Offshore
“‘Are we to gather that Dreadnought is asking us to do something dishonest?’ Richard asked.”
I first read this book a few years ago in specifically addressing a desire to read all the Booker Prize winners. One of the issues with that task (other being kind of silly and useless) is that it puts some very very different books side by side as if there could be any kind of fair comparison among them. That’s true about the prize itself of course. It’s much harder in that context to figure out the specific quality of a single book. How do you compare near epic books like The Sea, The Sea, Midnight’s Children, Brief History of Seven Killings, Sacred Hunger, The Luminaries, and Siege of Krishnapur with small books like Moon Tiger, The Sense of an Ending, The Remains of the Day, The Sea, Hotel du Lac, and Life and Times of Michael K? It’s impossible.
Anyway, rereading this novel bore better fruit this time around.
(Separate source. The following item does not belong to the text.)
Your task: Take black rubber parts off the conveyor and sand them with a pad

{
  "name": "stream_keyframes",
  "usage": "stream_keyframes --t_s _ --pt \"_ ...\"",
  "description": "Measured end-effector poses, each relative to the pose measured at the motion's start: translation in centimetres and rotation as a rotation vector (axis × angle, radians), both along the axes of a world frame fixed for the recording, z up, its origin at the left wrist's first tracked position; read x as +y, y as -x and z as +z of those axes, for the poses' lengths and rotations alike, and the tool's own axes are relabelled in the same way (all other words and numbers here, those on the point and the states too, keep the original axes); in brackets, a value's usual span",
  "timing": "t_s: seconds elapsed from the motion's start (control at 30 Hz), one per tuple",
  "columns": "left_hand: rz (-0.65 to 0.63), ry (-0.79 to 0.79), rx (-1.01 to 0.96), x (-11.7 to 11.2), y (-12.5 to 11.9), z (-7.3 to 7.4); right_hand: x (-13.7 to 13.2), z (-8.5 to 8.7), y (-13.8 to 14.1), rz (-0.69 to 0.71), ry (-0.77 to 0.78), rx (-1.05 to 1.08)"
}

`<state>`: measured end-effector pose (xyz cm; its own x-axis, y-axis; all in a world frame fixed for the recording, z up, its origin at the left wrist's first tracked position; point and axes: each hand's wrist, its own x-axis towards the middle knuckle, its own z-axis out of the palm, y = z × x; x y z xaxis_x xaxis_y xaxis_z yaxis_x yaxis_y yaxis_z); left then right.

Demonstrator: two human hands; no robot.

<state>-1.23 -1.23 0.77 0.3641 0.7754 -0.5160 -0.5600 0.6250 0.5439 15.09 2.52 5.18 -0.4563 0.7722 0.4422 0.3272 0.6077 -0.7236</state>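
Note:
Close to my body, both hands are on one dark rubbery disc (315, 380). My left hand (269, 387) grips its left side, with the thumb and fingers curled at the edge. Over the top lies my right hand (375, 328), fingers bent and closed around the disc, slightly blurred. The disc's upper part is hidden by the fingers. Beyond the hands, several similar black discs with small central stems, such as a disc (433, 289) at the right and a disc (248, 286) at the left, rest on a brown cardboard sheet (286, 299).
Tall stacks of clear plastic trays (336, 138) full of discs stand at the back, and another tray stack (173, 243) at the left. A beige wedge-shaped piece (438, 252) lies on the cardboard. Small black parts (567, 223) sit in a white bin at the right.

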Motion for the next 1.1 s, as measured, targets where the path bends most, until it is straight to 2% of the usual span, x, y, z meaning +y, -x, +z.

The book is small in scope and small in size and there’s context that was lost on me originally that was better supplied by the introduction to the novel by Alan Hollinghurst. The novel takes place in a small community of floating barges moored along the Thames in a neighborhood in London. It’s a community novel not unlike Cannery Row where the voices of the many are more present. It begins with a group meeting where one of the boats has asked the others to look the other way as he tries to sell the boat even with leaks. (I am using metonymy because the novel does).
From there we learns about he different stories being told here — a Canadian woman with near feral children waiting for an estranged husband to return; a man who uses his boat to conduct sex work; a painter.